Scoring system for assessing the level of performance of participating nurses was categorized into four levels: first level indicates very low performance level (<25%), second level indicates low performance level (25 to <50%), the third level indicates moderate level of performance (50 to <75%), and the fourth level indicates high level of performance (>75%).
The third tool was Extravasations Recording Checklist. It was devoted to assess the patient signs and symptoms of extravasations such as skin color, skin temperature, and edema at the site of cannula.
Tools validity and reliability
Developed tools were submitted to a panel of five experts in the field of Medical Surgical Nursing as well as Oncology and Nuclear Medicine to evaluate its content validity. Modifications were carried out according to expert’s judgments on clarity of sentences and appropriateness of the contents. Reliability was established using Cronbach’s α which showed a satisfactory level for the three tools as follows: 0.76, 0.75, and 0.85 for Patient Risk Factors Assessment Checklist for Extravasation, Intravenous Administration of Chemotherapy via A peripheral Vein Checklist, and Extravasations Recording Checklist, respectively.

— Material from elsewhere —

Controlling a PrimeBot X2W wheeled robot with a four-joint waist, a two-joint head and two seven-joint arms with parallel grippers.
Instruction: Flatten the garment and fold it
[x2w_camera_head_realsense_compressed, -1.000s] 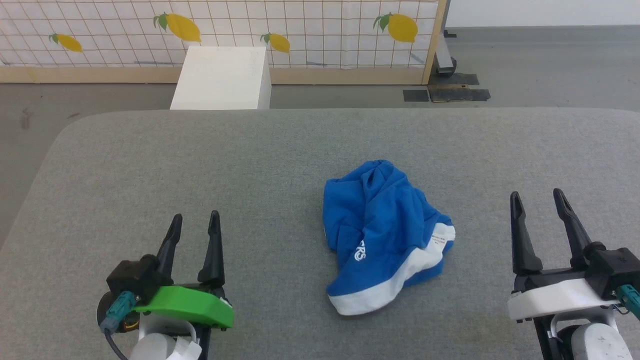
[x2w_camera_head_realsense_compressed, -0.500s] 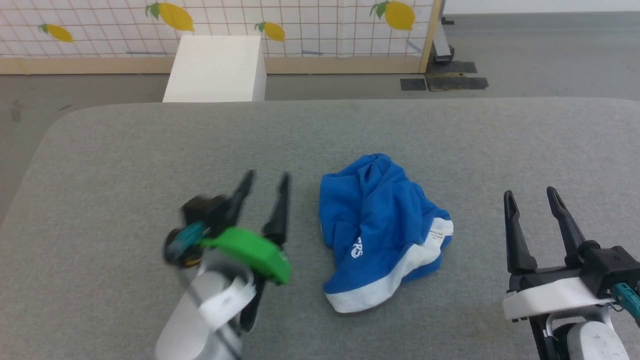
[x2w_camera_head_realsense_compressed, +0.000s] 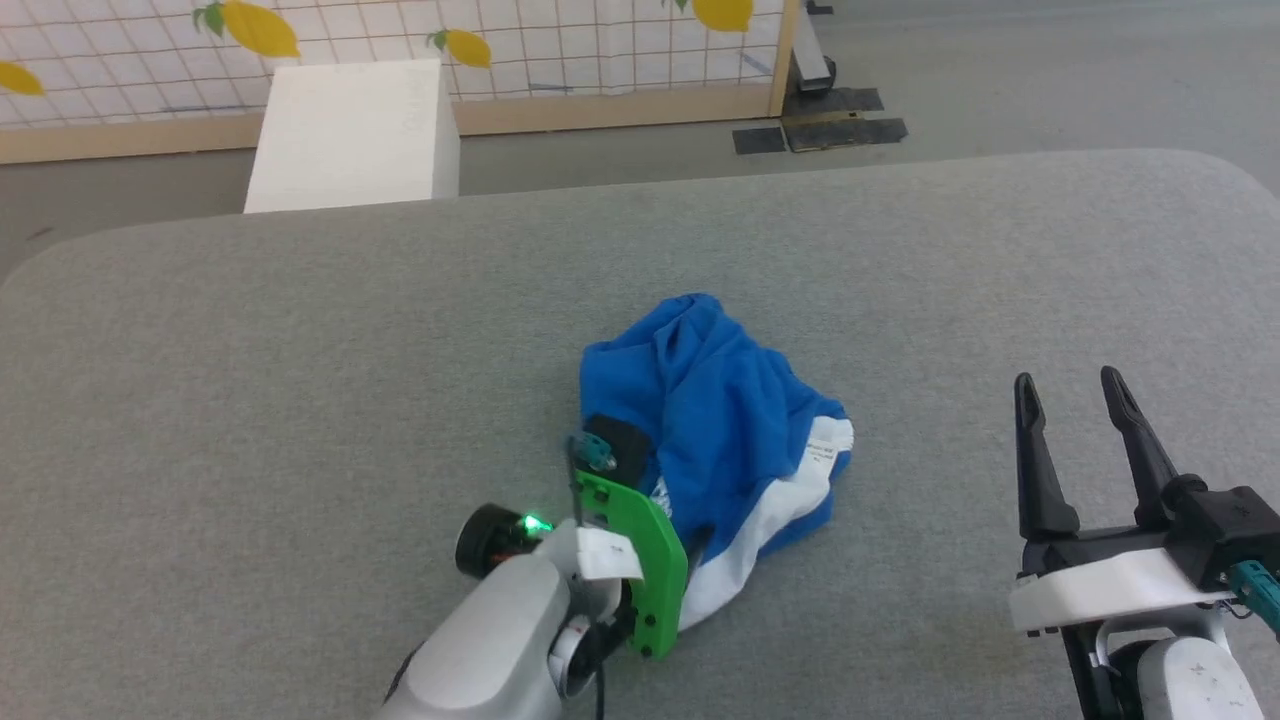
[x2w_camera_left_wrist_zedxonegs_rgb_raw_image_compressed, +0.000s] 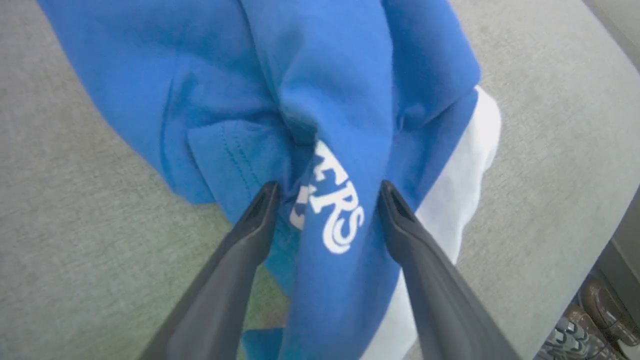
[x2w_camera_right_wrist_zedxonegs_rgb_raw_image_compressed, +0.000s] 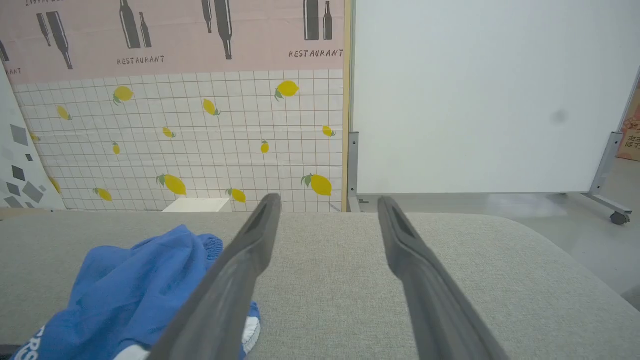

A pilot study was conducted on 10% of the participants to test the feasibility of the study and the study tools, as well as to examine issues related to design, sample size, data collection procedures, data analysis approaches, time, cost, and availability of participants similar to the study. Hence, a few items were modified according to participant’s responses; participants who participated in the pilot study were excluded from the study sample, though nurses were included in the study sample.
The research approval was obtained from the Research and Ethics Committee at the Faculty of Nursing, Cairo University. Moreover, an official permission was obtained from the selected outpatient clinics’ administrators. At the initial interview, each potential participant was informed about the purpose, the procedure, and the benefits of the study, and a cover letter explaining the research project was also read to them. They were informed as well that participation in the study is completely voluntary and they have the right to withdraw from the study at any time without any penalty.
Once permission was granted to proceed with the proposed study and upon receiving the formal approval from the Ethics and Research Committee at the Faculty of Nursing, Cairo University. The research investigator proceeded with the data collection in the following sequences. The nurses who were responsible for the administration of chemotherapy in the outpatient clinic were approached individually by the research investigator. At that time, the nature and purpose of the study were explained to each. Those who choose to participate in the study were asked to sign the consent form. During the initial interview, the research investigator fulfilled the personal and background data form.
Regarding patients, a list of potential patients who met the criteria for possible inclusion in the study was obtained daily from the head nurse of the outpatient clinics. Before cannulation and/or starting chemotherapy session and while the patient was waiting in the waiting area, each patient was approached individually by the research investigator. At that time, the nature and purpose of the study were explained, as well as other ethical considerations mentioned previously were assured. Those who choose to participate in the study were asked to sign the consent form. At this point, the first tool (Patient Risk Factors Assessment Checklist for Extravasation) was completed.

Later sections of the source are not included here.